‘Known to police“, a Toronto Star investigation into race, policing and crime is nominated for a Data Journalism Award. An interview with journalist Jim Rankin, who contributed to the making of ‘Known to police’.
How would you describe ‘Known to police’ in an elevator pitch?
‘Known to police’ is about who police stop, question and document in encounters that typically involve no arrest or charge, where they do this, and why. What we’ve shown, using Toronto police data, is that, in every part of the city, black and “brown” people are being stopped at rates disproportionate to the populations of black and brown people living in these areas. This is even more so with young males. The analysis allows for a provocative question: Is it possible that police in certain areas of the city have documented every young male of colour who lives there? And, what does that do to a community?
What inspired you to make ‘Known to police’?
The nominated work is the latest in several looks we’ve had at Toronto police arrest and charge data, and data of who they stop in mostly non-criminal encounters. It all dates back to 2000, when I made an FOI request for raw police data. The inspiration continues to be the stories we hear involving negative encounters with police and perceptions that blacks
are singled out.
Did you work by yourself or in a team?
This has always been a team effort.

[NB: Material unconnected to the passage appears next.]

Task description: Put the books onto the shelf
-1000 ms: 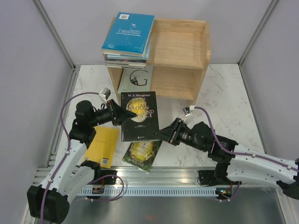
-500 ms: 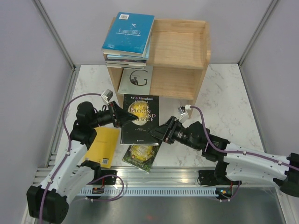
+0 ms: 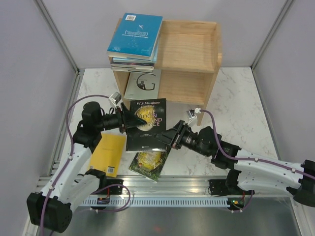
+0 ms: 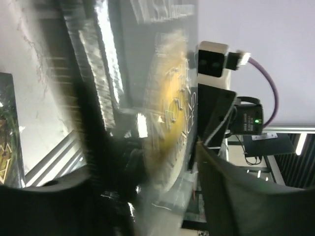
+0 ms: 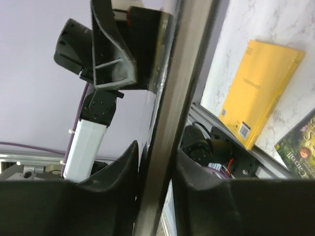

Here are the people involved in the short-listed work, including their roles:
- Andrew Bailey, Toronto Star, data specialist
- Hidy Ng, Toronto Star, map specialist
- Jim Rankin, Toronto Star, reporter-photographer and data analyst
- Sharis Shahmiryan, Toronto Star, designer and animator
- Patty Winsa, Toronto Star, reporter and Flash designer
- Randy Risling, Toronto Star, video production
- Brian Hughes, Toronto Star, graphics
- Brett Smith, Toronto Star, web editor
- Aneurin Bosley, Toronto Star, web editor
How did you get a hold on the data you needed?
As mentioned, through a Freedom of Information request. Here are more details on what we got and how we did it.
Which tools were used?
Our team members, collectively, used the following skills: reporting, photography, editing, data analysis, mapping, flash and HTML knowledge, print and online design, video production, animation, FOI knowledge.
- Video: Flash animation, Photoshop, Final Cut Pro, Illustrator
- Photography: DSLRs
- Data: Microsoft Access, SPSS, Excel
- Mapping: Map Marker, MapInfo Professional, Generation 5 Allocate,Flash, HTML and techniques included spatial analysis, multivariate correlation and interpolation.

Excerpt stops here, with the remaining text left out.